=== Exercise brief ===
Nothing may be dropped or altered: reproduce all the data.
§ §
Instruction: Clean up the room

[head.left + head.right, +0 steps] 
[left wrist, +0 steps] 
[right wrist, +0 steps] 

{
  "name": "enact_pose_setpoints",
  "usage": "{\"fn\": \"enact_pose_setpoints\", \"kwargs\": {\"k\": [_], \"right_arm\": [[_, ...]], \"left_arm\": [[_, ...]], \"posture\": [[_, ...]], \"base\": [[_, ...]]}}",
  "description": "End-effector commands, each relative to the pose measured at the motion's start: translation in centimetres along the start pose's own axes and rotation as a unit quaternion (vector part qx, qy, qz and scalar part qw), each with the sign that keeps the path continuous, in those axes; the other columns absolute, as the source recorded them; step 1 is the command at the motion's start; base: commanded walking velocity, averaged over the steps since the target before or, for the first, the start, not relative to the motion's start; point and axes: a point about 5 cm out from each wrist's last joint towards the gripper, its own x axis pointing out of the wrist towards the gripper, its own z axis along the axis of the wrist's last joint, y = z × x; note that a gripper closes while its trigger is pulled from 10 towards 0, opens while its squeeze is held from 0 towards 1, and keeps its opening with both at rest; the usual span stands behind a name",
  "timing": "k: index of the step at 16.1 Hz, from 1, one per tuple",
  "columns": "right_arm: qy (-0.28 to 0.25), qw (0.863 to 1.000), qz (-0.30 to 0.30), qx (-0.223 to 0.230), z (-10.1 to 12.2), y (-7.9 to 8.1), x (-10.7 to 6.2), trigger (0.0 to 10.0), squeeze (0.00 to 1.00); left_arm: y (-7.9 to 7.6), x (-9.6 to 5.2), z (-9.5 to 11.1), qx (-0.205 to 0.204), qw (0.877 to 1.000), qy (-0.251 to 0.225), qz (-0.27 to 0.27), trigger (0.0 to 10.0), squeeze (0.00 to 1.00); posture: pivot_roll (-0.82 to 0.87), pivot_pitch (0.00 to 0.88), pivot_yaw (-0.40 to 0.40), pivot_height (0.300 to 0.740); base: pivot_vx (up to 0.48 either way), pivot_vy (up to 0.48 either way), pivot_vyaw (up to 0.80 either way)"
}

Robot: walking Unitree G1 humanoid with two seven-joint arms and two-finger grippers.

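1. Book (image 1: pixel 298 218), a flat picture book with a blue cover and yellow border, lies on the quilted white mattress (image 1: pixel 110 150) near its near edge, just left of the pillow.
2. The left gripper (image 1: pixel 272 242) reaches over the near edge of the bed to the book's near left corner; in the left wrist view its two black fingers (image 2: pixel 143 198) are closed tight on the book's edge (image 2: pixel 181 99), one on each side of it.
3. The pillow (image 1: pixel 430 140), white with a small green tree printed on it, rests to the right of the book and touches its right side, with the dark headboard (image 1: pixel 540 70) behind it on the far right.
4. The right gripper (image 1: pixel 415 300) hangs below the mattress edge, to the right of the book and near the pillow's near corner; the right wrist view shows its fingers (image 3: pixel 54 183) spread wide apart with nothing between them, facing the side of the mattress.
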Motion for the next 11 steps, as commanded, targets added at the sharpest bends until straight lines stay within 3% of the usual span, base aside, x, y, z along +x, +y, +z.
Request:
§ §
=== Task result ===
Instruction: Clean up the room

[head.left + head.right, +0 steps] 
[left wrist, +0 steps] 
[right wrist, +0 steps] 

{
  "name": "enact_pose_setpoints",
  "usage": "{\"fn\": \"enact_pose_setpoints\", \"kwargs\": {\"k\": [_], \"right_arm\": [[_, ...]], \"left_arm\": [[_, ...]], \"posture\": [[_, ...]], \"base\": [[_, ...]]}}",
  "description": "End-effector commands, each relative to the pose measured at the motion's start: translation in centimetres along the start pose's own axes and rotation as a unit quaternion (vector part qx, qy, qz and scalar part qw), each with the sign that keeps the path continuous, in those axes; the other columns absolute, as the source recorded them; step 1 is the command at the motion's start; base: commanded walking velocity, averaged over the steps since the target before or, for the first, the start, not relative to the motion's start; point and axes: a point about 5 cm out from each wrist's last joint towards the gripper, its own x axis pointing out of the wrist towards the gripper, its own z axis along the axis of the wrist's last joint, y = z × x; note that a gripper closes while its trigger is pulled from 10 towards 0, opens while its squeeze is held from 0 towards 1, and keeps its opening with both at rest; the usual span stands behind a name",
  "timing": "k: index of the step at 16.1 Hz, from 1, one per tuple",
  "columns": "right_arm: qy (-0.28 to 0.25), qw (0.863 to 1.000), qz (-0.30 to 0.30), qx (-0.223 to 0.230), z (-10.1 to 12.2), y (-7.9 to 8.1), x (-10.7 to 6.2), trigger (0.0 to 10.0), squeeze (0.00 to 1.00); left_arm: y (-7.9 to 7.6), x (-9.6 to 5.2), z (-9.5 to 11.1), qx (-0.205 to 0.204), qw (0.877 to 1.000), qy (-0.251 to 0.225), qz (-0.27 to 0.27), trigger (0.0 to 10.0), squeeze (0.00 to 1.00); posture: pivot_roll (-0.82 to 0.87), pivot_pitch (0.00 to 0.88), pivot_yaw (-0.40 to 0.40), pivot_height (0.300 to 0.740); base: pivot_vx (up to 0.48 either way), pivot_vy (up to 0.48 either way), pivot_vyaw (up to 0.80 either way)"
}

Robot: walking Unitree G1 humanoid with two seven-joint arms and two-finger grippers.

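1. Book (image 1: pixel 298 218), a flat picture book with a blue cover and yellow border, lies on the quilted white mattress (image 1: pixel 110 150) near its near edge, just left of the pillow.
2. The left gripper (image 1: pixel 272 242) reaches over the near edge of the bed to the book's near left corner; in the left wrist view its two black fingers (image 2: pixel 143 198) are closed tight on the book's edge (image 2: pixel 181 99), one on each side of it.
3. The pillow (image 1: pixel 430 140), white with a small green tree printed on it, rests to the right of the book and touches its right side, with the dark headboard (image 1: pixel 540 70) behind it on the far right.
4. The right gripper (image 1: pixel 415 300) hangs below the mattress edge, to the right of the book and near the pillow's near corner; the right wrist view shows its fingers (image 3: pixel 54 183) spread wide apart with nothing between them, facing the side of the mattress.
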Motion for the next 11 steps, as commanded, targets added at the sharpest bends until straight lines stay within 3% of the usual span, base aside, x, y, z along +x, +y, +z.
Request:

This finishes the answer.